Sunday, 23 February 2014

God’s Redeeming Love

 By Lynn Bourgeois

There was once a time when I was a young teenager that I worshiped God and thought I knew what faith was. I thought it meant doing lots of jobs in the church, leading the youth fellowship, helping with the youth club, completing tasks to prove something, but I really didn’t know anything then. I didn’t know that Father God loved me with a love beyond anything I could ever know and I didn’t know I could trust him completely and that whenever I did things for him, all he wanted was for me to feel the peace in doing it and if i didn’t feel that peace, then maybe that wasn’t what he had in mind for me to do just now. 

You see when I left home at the age of 18 my task orientated love of God had burned me out... and I didn’t want it any more..I ran away from God because I didn’t understand that he loved me, and I didn’t understand how amazing that love really was.

I was out in a big open world then, and I wanted to be free to try everything. Night after night I would party and get drunk because it brought me joy, for a little while... I fell in and out of relationships because all I ever wanted was to feel loved and needed, and to be in love made me feel worthy for a short time. But, even with all those things I did to push away God, he never stopped pursuing me, so many times when I could have got myself into trouble he protected me with his love.

I had an amazing life in normal terms; a blessed life, I got married; had an incredible job. I was successful; I travelled all over the world; I saw beautiful sights, but always there was something missing, somehow in the midst of it all I would sit gazing over the most incredible views feeling lonely, and unloved...

Then 10 years ago my life fell apart, my mum died, and the following year my husband left me and I got into the deepest darkest place I had ever been. It was then that God gently stretched out his hand, and offered me his love, and this time I took it...

For all those things I did that many would have condemned me for, he never judged me... he just loved me more. I gave my life to God again at an Alpha course 8 years ago and every step since then he has been with me. At that stage I had met a another young man and a we had had our first child together... and as soon as I committed my life back to God,  all the fears from my childhood welled up again... all those lies the devil wanted me to believe....What if I had to get too busy and didn’t have any time for myself any more...What if he didn’t accept me because I wasn’t married?...I cried out to him “ take it easy on me” I can remember listening to a song of that title over and over again.

One Sunday at a church service, shortly after giving my life back to God again I can remember bursting into tears, because my partner was strictly against marriage and I was sure God would just walk away from me again....Two lovely ladies, took me to one side and prayed with me and we handed it to God to sort out...and do you know what? He heard my cry and I don’t know how he did it, but, within a month my partner, decided we should get married.
And every step of the road along the way it has been like that, I step forward tentatively and he lifts me up and answers. Sometimes the answers don’t come straight away, sometimes they hurt a little, but he always answers in the most amazing ways.
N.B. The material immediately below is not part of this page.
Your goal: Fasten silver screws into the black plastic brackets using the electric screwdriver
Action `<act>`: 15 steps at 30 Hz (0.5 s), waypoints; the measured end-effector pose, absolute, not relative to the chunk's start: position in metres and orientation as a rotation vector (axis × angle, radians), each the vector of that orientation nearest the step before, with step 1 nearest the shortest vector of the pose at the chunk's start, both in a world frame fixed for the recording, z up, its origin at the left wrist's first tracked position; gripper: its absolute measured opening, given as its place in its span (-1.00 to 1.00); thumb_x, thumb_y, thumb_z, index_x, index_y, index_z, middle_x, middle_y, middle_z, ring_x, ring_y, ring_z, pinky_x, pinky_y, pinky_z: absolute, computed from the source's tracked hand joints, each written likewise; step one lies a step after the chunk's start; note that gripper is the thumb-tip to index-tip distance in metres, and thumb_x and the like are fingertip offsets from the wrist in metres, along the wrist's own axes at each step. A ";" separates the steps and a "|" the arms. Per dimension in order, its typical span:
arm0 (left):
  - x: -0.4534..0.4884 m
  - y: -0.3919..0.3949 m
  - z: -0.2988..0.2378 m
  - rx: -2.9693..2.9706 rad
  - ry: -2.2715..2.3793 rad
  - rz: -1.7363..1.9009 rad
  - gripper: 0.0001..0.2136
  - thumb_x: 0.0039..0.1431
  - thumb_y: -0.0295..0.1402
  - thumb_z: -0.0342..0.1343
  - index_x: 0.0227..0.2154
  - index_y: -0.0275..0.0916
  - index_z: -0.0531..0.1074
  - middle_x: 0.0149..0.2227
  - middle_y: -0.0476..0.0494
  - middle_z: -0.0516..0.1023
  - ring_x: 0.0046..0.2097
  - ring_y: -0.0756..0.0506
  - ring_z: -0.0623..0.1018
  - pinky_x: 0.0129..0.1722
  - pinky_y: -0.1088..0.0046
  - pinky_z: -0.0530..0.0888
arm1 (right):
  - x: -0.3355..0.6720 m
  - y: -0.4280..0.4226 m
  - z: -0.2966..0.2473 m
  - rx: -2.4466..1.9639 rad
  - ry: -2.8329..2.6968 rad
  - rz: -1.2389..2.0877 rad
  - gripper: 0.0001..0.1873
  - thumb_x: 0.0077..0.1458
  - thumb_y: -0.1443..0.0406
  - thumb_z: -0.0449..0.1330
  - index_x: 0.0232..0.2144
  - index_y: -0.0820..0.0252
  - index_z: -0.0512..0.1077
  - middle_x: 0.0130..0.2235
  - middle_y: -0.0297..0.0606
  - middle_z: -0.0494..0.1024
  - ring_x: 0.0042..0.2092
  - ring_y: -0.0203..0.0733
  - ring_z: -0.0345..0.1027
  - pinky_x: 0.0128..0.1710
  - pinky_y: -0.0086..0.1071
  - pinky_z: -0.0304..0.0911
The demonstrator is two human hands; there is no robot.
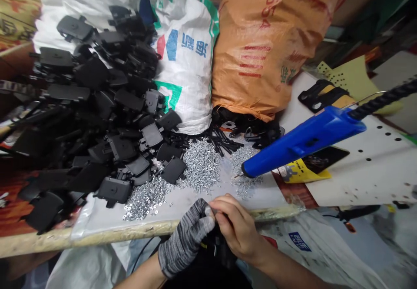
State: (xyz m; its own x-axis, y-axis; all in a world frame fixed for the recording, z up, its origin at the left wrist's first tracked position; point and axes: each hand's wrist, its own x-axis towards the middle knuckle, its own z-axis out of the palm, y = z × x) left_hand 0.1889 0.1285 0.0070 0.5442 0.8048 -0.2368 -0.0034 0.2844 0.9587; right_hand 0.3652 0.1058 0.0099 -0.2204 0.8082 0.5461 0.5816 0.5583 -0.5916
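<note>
My left hand, in a grey knit glove, is curled around a small black part held below the table's front edge. My bare right hand pinches at the top of that same part, fingers pressed together; whatever tiny piece they hold is hidden. Just beyond my hands lie heaps of small silver screws and washers on a clear plastic sheet. A blue electric screwdriver hangs over the table to the right, its tip near another screw heap.
A big pile of black plastic housings fills the left of the table. A white woven sack and an orange sack stand behind. A white perforated board and black brackets lie at right.
</note>
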 end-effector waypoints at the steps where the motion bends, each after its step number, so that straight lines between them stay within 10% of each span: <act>1: 0.189 0.127 0.008 1.172 0.835 0.624 -0.63 0.28 -0.06 0.10 -0.05 -0.23 0.50 0.00 -0.19 0.60 0.09 -0.22 0.52 0.22 0.21 0.41 | 0.367 0.104 0.011 -1.134 -1.957 0.357 -0.69 0.31 0.42 0.00 0.05 0.13 0.33 -0.15 -0.18 0.57 -0.12 -0.19 0.52 -0.09 -0.33 0.52; 8: 0.192 0.114 0.008 1.243 0.861 0.660 -0.60 0.17 -0.05 0.20 -0.02 -0.16 0.51 0.01 -0.24 0.58 0.13 -0.29 0.47 0.29 0.17 0.33 | 0.373 0.088 0.013 -1.226 -2.174 0.210 -0.68 0.37 0.35 -0.03 0.12 0.12 0.31 -0.16 -0.21 0.61 -0.21 -0.17 0.56 -0.20 -0.36 0.52; 15: 0.178 0.120 0.017 1.268 0.781 0.522 -0.59 0.30 0.07 0.01 -0.28 -0.24 0.37 -0.26 -0.12 0.42 -0.19 -0.09 0.42 -0.06 0.38 0.43 | 0.418 0.059 0.020 -1.369 -1.917 0.381 -0.76 0.38 0.16 0.03 0.00 0.03 0.40 -0.02 -0.13 0.53 -0.01 -0.11 0.50 -0.17 -0.38 0.52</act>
State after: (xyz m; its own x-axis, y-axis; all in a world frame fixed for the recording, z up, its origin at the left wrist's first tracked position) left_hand 0.1784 0.1201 0.0171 0.6430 0.7314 -0.2271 0.0694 0.2397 0.9684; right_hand 0.4184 0.0587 0.0203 -0.1594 0.9058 0.3926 0.6869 0.3874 -0.6149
All those years ago, I might have stopped loving Him, but he has never stopped loving me, and I trust him now beyond compare, and I know He will never leave me, He will never stop loving me no matter how many mistakes I have made, or continue to make, and now I know that I will never stop loving Him.

His love redeems everything, He has used every wrong decision I have ever made for good in the most remarkable way. He has never asked me to do anything, I have always just wanted to do things because it brings me joy to see Him happy, and it brings me joy to see other people set free to blossom.

And do you know what still throws me the most, is that everything I have done in His service, just feels right, like I was always made to do this, even though some of the things I do, I was just trying them out because I never really believed I could do them. It turns out that God made me to be this person that I never believed myself to be and it brings me such joy to be that person.

I may not have a perfect life but I am happier now, than I have ever been before, because I am in love with a God who will always be there and it blows me away that all He really wants is my love in return, and do you know what? Being this much in love is the happiest place on earth that anyone could ever be.





1 comment:

  1. Beautiful heartfelt writing, full of his power and life. Thank you for sharing your story Lynn.